◆ Work instructions ◆
Search the material for lines containing the word "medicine", and copy each one.

◆ Exercise materials ◆

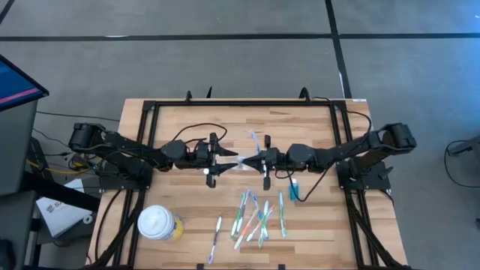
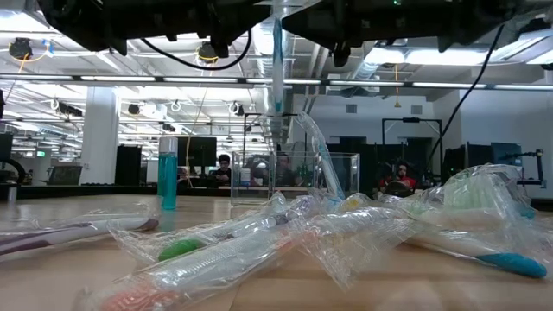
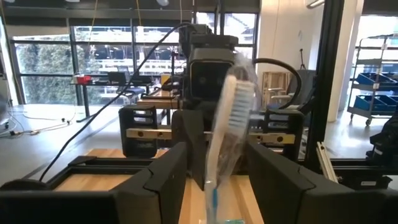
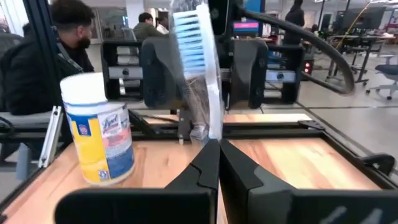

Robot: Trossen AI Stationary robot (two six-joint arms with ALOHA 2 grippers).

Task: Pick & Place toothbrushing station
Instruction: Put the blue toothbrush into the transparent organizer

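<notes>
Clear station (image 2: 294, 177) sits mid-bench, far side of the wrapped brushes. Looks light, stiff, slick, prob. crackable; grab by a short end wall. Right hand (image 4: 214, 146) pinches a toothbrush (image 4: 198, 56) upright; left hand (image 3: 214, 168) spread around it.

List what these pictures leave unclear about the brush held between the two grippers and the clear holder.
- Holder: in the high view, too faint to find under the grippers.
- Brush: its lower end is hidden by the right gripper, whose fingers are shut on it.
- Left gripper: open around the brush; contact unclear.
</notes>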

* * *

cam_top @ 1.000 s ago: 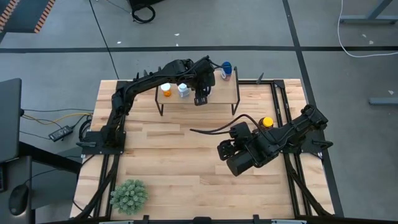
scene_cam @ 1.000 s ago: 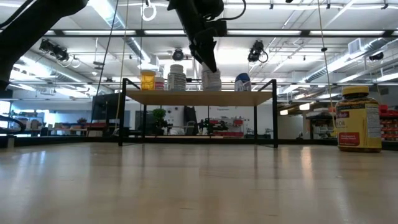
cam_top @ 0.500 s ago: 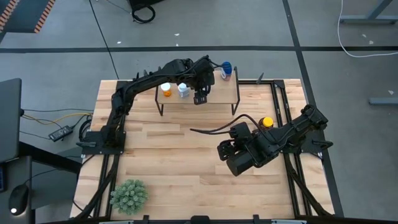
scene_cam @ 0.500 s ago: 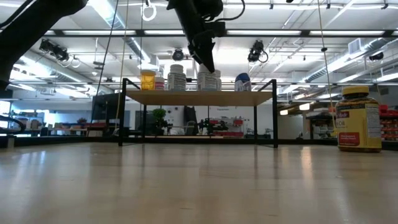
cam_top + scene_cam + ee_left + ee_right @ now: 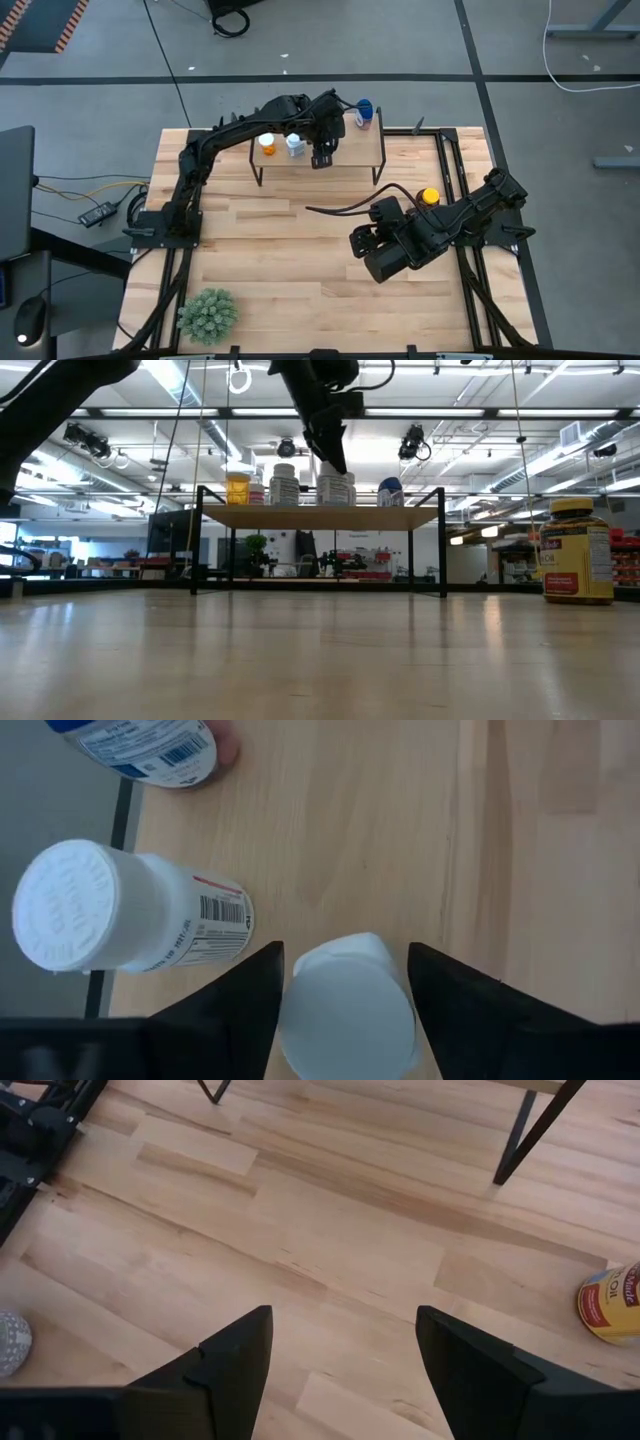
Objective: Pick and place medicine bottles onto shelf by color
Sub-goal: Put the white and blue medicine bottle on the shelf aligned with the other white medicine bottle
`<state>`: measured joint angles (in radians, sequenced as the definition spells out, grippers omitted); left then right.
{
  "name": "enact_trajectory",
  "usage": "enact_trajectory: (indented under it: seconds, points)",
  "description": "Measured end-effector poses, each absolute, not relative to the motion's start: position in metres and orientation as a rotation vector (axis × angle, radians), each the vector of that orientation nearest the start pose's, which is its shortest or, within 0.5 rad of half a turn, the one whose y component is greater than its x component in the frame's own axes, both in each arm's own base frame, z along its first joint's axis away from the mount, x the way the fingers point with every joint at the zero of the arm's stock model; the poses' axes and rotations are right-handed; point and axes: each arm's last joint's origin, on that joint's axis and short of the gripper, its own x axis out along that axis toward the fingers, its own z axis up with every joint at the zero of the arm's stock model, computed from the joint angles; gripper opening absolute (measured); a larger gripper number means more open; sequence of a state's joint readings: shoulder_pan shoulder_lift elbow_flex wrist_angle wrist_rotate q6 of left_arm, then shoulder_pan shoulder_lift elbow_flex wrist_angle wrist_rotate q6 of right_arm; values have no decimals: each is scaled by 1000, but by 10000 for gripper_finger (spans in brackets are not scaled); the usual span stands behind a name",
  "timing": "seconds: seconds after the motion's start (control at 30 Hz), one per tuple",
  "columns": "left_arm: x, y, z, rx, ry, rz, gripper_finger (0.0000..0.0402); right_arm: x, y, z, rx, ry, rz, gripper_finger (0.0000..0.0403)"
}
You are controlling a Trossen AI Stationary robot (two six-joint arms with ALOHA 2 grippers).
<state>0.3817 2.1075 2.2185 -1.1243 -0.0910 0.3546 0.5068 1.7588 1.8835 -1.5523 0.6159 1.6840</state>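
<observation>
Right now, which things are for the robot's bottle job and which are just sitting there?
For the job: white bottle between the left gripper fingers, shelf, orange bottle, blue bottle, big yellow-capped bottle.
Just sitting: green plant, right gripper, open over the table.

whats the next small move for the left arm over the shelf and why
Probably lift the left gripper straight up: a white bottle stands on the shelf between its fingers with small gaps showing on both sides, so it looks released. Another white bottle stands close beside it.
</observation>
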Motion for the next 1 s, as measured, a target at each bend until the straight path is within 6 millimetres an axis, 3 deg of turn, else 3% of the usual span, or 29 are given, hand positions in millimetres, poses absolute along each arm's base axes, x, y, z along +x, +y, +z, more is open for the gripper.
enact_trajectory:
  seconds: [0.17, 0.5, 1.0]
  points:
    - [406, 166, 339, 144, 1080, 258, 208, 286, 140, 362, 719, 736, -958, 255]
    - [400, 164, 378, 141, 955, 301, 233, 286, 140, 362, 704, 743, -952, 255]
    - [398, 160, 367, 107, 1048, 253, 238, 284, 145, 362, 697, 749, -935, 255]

◆ Completed task ◆
Objective: Pick and place medicine bottles onto shelf by color
Sub-goal: Put the white and blue medicine bottle on the shelf aligned with the other white medicine bottle

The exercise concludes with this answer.